Value sets proposal

The Problem

Currently in ADL value set constraints are defined in two ways. External value sets are defined as a reference in the archetype terminology section, identified using an ac-code. In the terminology section a binding can be added, which is a URI to an external ref-set or value set, e.g. sitting in some CTS2 terminology service in which a copy of SNOMED CT is to be found.

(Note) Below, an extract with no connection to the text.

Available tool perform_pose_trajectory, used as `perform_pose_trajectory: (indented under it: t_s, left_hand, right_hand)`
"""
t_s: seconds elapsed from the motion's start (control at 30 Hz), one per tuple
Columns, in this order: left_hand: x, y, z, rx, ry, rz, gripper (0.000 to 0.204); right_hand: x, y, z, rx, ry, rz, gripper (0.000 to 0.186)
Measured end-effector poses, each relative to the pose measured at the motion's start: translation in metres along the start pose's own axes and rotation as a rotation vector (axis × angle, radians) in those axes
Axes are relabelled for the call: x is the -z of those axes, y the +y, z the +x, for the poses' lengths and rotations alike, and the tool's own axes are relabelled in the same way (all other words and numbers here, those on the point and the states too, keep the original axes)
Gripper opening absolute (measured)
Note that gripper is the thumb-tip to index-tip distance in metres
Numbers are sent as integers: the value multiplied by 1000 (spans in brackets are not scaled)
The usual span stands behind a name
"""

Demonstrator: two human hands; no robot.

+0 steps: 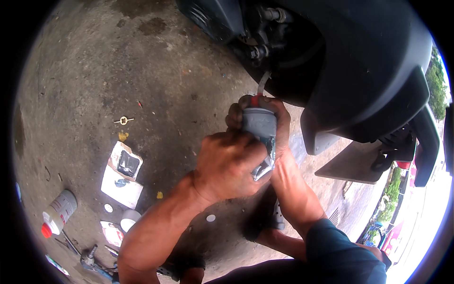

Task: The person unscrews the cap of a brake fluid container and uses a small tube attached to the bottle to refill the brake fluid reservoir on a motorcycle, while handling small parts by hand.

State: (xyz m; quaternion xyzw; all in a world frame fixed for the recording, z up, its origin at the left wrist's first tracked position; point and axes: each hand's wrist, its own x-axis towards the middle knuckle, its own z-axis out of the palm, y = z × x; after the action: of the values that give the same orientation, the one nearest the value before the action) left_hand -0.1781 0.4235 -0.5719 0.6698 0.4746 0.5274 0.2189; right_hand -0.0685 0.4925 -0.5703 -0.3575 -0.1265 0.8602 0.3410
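A grey plastic bottle [259, 122] with a torn or crumpled label is between my two hands, tilted with its red nozzle [255, 100] pointing away from me. A pale, see-through tube [264, 83] runs from the nozzle toward the dark opening in the underside of a black motorbike or scooter [369, 61]. My left hand [231, 163] is closed around the near part of the bottle. Wrapped round the far end by the nozzle is my right hand [282, 124], its fingers curling behind to the left side.
On the stained concrete floor [94, 71] at left lie an opened carton piece [122, 175], a small brass-coloured part [124, 121], a white bottle with a red cap [60, 211], a white cup-like thing [130, 219] and a blue tool [92, 262]. My shoe [278, 217] is below the right forearm.
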Motion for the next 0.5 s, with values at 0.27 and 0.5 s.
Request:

For many required value sets, there is no externally available value set / ref-set definition. While there might be one day, archetype authors commonly need to be able to create an 'inline' value set. This is done by defining a constraint that looks like the following:

ELEMENT[id9] occurrences matches {0..1} matches { -- Position
value matches {
DV_CODED_TEXT[id1059] matches {
defining_code matches {
[local::
at1001, -- Standing
at1002, -- Sitting
at1003, -- Reclining
at1004, -- Lying
at1015; -- Lying with tilt to left
at1002] -- Assumed
}
}
}
}

In the terminology section we have the following:

term_definitions = <

....

 ["at1001"] = <
text = <"Standing">
description = <"Standing at the time of blood pressure measurement.">
>
["at1002"] = <
text = <"Sitting">
description = <"Sitting (for example on bed or chair) at the time of blood pressure measurement.">
>
["at1003"] = <
text = <"Reclining">
description = <"Reclining at the time of blood pressure measurement.">
>
["at1004"] = <
text = <"Lying">
description = <"Lying flat at the time of blood pressure measurement.">
>
["at1015"] = <
text = <"Lying with tilt to left">
description = <"Lying flat with some lateral tilt, usually angled towards the left side. Commonly required in the last trimester of pregnancy to relieve aortocaval compression.">

In this example the openEHR types ELEMENT and DV_CODED_TEXT are shown, but with a different reference model, e.g. an HL7-based one, you would see Act and CD respectively. The [local::at1001, at1002,...] is the bit that matters - it is an instance of the AOM class C_TERMINOLOGY code, in which the code list is set to be one of at1001, at1002, etc.These codes are all defined in the terminology section of the archetype, and they might individually have bindings to SNOMED CT or other external codes.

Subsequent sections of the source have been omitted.